[Working data — start]

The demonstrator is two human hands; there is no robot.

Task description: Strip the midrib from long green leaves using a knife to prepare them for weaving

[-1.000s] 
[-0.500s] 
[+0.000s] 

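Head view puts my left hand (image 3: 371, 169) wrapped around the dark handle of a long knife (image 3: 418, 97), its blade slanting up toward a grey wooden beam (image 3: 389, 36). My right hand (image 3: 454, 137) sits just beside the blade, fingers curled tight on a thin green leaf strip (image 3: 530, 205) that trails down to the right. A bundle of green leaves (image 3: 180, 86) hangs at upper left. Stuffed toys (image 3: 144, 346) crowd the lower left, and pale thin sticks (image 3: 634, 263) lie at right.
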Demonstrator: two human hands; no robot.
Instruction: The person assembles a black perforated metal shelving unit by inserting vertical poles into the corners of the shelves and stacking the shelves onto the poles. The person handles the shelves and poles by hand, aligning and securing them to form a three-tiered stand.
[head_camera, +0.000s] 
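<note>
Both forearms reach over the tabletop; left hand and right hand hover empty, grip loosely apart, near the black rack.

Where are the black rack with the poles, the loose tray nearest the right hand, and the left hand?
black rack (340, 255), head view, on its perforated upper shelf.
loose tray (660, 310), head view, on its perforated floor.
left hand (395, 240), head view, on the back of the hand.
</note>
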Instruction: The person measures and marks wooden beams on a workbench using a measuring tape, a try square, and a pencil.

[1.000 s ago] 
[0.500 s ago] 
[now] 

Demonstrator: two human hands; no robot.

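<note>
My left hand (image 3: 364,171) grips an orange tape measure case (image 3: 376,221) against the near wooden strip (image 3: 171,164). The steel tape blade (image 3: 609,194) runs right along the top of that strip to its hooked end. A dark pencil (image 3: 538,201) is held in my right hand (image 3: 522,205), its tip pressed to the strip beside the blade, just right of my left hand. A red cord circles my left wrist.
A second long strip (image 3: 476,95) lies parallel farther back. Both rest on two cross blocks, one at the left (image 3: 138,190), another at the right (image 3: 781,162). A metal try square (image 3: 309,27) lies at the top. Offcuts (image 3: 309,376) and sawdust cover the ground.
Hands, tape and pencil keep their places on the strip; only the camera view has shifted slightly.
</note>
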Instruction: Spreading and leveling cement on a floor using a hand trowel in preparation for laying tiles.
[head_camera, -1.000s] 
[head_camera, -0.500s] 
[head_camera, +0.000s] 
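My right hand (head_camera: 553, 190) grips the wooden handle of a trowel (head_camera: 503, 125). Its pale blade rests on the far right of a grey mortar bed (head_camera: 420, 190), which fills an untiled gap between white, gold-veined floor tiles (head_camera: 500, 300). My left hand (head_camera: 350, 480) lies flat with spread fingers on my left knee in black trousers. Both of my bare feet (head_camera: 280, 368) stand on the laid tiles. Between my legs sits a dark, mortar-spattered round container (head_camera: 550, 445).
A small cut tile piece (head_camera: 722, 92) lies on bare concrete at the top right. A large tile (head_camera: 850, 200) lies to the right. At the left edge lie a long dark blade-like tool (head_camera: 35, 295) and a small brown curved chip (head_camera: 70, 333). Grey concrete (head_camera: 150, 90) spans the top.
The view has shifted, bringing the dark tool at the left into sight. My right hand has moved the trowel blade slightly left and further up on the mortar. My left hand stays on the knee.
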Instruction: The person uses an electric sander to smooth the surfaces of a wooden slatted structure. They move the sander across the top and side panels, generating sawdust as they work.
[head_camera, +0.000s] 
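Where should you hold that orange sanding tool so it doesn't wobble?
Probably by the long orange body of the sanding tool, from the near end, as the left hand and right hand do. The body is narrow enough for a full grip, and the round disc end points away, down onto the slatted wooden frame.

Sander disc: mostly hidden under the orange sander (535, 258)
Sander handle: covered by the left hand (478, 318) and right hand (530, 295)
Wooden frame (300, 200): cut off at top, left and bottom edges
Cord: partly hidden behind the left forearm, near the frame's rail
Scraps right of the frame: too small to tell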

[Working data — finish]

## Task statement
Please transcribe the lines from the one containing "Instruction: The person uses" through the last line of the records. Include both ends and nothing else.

## Task result
Instruction: The person uses an electric sander to smooth the surfaces of a wooden slatted structure. They move the sander across the top and side panels, generating sawdust as they work.
[head_camera, +0.000s] 
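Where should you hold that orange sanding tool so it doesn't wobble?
Probably by the long orange body of the sanding tool, from the near end, as the left hand and right hand do. The body is narrow enough for a full grip, and the round disc end points away, down onto the slatted wooden frame.

Sander disc: mostly hidden under the orange sander (535, 258)
Sander handle: covered by the left hand (478, 318) and right hand (530, 295)
Wooden frame (300, 200): cut off at top, left and bottom edges
Cord: partly hidden behind the left forearm, near the frame's rail
Scraps right of the frame: too small to tell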

No additional lines are needed for this answer.